» Task instructions
Below are some entries; can you quote all of them exactly?

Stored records
▽
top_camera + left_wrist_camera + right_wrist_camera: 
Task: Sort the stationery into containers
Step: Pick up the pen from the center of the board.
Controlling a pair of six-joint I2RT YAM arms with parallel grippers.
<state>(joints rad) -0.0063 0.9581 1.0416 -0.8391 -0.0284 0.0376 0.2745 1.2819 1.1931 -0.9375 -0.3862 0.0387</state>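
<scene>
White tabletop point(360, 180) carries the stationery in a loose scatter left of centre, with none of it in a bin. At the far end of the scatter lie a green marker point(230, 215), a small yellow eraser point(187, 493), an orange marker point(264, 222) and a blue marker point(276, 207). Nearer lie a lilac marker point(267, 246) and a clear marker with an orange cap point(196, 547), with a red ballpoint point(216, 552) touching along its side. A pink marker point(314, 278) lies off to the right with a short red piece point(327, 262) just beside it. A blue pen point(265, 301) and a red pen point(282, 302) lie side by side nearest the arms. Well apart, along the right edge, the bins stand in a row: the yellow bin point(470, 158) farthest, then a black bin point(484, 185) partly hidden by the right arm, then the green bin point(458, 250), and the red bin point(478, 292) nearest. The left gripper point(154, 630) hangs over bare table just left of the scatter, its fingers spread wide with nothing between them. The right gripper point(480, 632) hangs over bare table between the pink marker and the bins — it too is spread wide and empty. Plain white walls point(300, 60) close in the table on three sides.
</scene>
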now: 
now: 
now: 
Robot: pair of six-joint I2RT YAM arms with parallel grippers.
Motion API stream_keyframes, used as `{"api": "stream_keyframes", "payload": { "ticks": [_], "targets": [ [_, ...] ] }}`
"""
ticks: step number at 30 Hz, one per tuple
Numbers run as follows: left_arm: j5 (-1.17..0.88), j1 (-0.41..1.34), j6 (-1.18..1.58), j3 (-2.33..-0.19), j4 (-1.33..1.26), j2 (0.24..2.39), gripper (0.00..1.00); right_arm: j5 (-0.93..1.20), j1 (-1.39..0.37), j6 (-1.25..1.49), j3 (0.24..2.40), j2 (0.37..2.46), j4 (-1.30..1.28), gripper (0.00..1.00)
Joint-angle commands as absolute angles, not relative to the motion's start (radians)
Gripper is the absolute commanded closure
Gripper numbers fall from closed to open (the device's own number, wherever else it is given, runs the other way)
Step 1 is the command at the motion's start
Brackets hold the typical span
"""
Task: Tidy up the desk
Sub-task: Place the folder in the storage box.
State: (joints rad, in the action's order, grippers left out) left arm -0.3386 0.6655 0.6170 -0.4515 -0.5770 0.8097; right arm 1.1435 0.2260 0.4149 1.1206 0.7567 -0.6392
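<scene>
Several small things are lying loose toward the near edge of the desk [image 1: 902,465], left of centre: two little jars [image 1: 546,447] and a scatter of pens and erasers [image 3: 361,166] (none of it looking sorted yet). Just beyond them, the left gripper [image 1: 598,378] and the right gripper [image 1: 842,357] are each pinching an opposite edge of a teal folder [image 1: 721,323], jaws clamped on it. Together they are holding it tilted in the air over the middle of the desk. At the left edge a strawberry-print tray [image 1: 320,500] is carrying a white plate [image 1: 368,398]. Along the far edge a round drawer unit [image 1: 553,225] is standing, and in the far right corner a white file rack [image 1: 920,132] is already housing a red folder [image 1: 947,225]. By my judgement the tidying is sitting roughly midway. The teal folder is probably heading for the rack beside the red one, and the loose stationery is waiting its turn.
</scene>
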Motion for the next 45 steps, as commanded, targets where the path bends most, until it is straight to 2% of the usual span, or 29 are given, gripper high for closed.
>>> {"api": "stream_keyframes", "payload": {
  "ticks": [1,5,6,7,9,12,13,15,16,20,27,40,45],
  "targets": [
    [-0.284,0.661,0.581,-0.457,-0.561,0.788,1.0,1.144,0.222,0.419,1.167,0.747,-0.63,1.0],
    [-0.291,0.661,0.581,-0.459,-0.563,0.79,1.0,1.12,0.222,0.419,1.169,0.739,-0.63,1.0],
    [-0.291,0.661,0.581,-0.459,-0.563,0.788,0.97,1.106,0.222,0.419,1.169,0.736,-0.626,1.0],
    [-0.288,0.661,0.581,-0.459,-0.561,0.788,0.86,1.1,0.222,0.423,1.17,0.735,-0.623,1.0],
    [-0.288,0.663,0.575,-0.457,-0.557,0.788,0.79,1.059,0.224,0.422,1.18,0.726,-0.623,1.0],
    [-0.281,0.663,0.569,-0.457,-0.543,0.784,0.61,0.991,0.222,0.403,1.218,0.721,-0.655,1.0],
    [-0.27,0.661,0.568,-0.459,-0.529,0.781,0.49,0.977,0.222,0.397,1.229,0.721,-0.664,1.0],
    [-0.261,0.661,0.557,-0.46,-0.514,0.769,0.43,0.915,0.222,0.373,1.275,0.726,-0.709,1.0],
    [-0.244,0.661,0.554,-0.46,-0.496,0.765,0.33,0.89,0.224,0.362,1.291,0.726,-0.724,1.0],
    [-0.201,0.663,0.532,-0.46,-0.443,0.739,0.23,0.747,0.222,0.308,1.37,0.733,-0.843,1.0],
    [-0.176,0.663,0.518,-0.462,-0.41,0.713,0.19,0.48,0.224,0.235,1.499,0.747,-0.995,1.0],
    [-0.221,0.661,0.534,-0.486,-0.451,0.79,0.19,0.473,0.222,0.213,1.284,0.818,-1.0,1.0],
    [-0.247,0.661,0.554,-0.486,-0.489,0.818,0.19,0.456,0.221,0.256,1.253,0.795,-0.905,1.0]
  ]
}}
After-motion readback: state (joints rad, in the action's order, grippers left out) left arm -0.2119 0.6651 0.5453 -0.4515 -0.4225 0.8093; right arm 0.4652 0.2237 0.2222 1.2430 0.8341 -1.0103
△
» Solution for this problem
top_camera + left_wrist_camera + right_wrist_camera: 
Task: Sort the stationery into containers
Step: Pick up the pen from the center of the board.
Controlling a pair of six-joint I2RT YAM arms with parallel grippers.
<state>(joints rad) -0.0063 0.9581 1.0416 -0.8391 -0.0284 0.0376 0.2745 1.2819 1.1931 -0.9375 -0.3862 0.0387</state>
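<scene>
White tabletop point(360, 180) carries the stationery in a loose scatter left of centre, with none of it in a bin. At the far end of the scatter lie a green marker point(230, 215), a small yellow eraser point(187, 493), an orange marker point(264, 222) and a blue marker point(276, 207). Nearer lie a lilac marker point(267, 246) and a clear marker with an orange cap point(196, 547), with a red ballpoint point(216, 552) touching along its side. A pink marker point(314, 278) lies off to the right with a short red piece point(327, 262) just beside it. A blue pen point(265, 301) and a red pen point(282, 302) lie side by side nearest the arms. Well apart, along the right edge, the bins stand in a row: the yellow bin point(470, 158) farthest, then a black bin point(484, 185) partly hidden by the right arm, then the green bin point(458, 250), and the red bin point(478, 292) nearest. The left gripper point(154, 630) hangs over bare table just left of the scatter, its fingers spread wide with nothing between them. The right gripper point(480, 632) hangs over bare table between the pink marker and the bins — it too is spread wide and empty. Plain white walls point(300, 60) close in the table on three sides.
</scene>
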now: 
now: 
now: 
Robot: pair of six-joint I2RT YAM arms with parallel grippers.
Motion API stream_keyframes, used as `{"api": "stream_keyframes", "payload": { "ticks": [_], "targets": [ [_, ...] ] }}`
"""
ticks: step number at 30 Hz, one per tuple
Numbers run as follows: left_arm: j5 (-1.17..0.88), j1 (-0.41..1.34), j6 (-1.18..1.58), j3 (-2.33..-0.19), j4 (-1.33..1.26), j2 (0.24..2.39), gripper (0.00..1.00); right_arm: j5 (-0.93..1.20), j1 (-1.39..0.37), j6 (-1.25..1.49), j3 (0.24..2.40), j2 (0.37..2.46), j4 (-1.30..1.28), gripper (0.00..1.00)
Joint-angle commands as absolute angles, not relative to the motion's start (radians)
Gripper is the absolute commanded closure
Gripper numbers fall from closed to open (the device's own number, wherever else it is given, runs the other way)
Step 1 is the command at the motion's start
Brackets hold the typical span
"""
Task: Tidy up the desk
Sub-task: Place the folder in the storage box.
State: (joints rad, in the action's order, grippers left out) left arm -0.3386 0.6655 0.6170 -0.4515 -0.5770 0.8097; right arm 1.1435 0.2260 0.4149 1.1206 0.7567 -0.6392
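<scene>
Several small things are lying loose toward the near edge of the desk [image 1: 902,465], left of centre: two little jars [image 1: 546,447] and a scatter of pens and erasers [image 3: 361,166] (none of it looking sorted yet). Just beyond them, the left gripper [image 1: 598,378] and the right gripper [image 1: 842,357] are each pinching an opposite edge of a teal folder [image 1: 721,323], jaws clamped on it. Together they are holding it tilted in the air over the middle of the desk. At the left edge a strawberry-print tray [image 1: 320,500] is carrying a white plate [image 1: 368,398]. Along the far edge a round drawer unit [image 1: 553,225] is standing, and in the far right corner a white file rack [image 1: 920,132] is already housing a red folder [image 1: 947,225]. By my judgement the tidying is sitting roughly midway. The teal folder is probably heading for the rack beside the red one, and the loose stationery is waiting its turn.
</scene>
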Motion for the next 45 steps, as commanded, targets where the path bends most, until it is straight to 2% of the usual span, or 29 are given, gripper high for closed.
>>> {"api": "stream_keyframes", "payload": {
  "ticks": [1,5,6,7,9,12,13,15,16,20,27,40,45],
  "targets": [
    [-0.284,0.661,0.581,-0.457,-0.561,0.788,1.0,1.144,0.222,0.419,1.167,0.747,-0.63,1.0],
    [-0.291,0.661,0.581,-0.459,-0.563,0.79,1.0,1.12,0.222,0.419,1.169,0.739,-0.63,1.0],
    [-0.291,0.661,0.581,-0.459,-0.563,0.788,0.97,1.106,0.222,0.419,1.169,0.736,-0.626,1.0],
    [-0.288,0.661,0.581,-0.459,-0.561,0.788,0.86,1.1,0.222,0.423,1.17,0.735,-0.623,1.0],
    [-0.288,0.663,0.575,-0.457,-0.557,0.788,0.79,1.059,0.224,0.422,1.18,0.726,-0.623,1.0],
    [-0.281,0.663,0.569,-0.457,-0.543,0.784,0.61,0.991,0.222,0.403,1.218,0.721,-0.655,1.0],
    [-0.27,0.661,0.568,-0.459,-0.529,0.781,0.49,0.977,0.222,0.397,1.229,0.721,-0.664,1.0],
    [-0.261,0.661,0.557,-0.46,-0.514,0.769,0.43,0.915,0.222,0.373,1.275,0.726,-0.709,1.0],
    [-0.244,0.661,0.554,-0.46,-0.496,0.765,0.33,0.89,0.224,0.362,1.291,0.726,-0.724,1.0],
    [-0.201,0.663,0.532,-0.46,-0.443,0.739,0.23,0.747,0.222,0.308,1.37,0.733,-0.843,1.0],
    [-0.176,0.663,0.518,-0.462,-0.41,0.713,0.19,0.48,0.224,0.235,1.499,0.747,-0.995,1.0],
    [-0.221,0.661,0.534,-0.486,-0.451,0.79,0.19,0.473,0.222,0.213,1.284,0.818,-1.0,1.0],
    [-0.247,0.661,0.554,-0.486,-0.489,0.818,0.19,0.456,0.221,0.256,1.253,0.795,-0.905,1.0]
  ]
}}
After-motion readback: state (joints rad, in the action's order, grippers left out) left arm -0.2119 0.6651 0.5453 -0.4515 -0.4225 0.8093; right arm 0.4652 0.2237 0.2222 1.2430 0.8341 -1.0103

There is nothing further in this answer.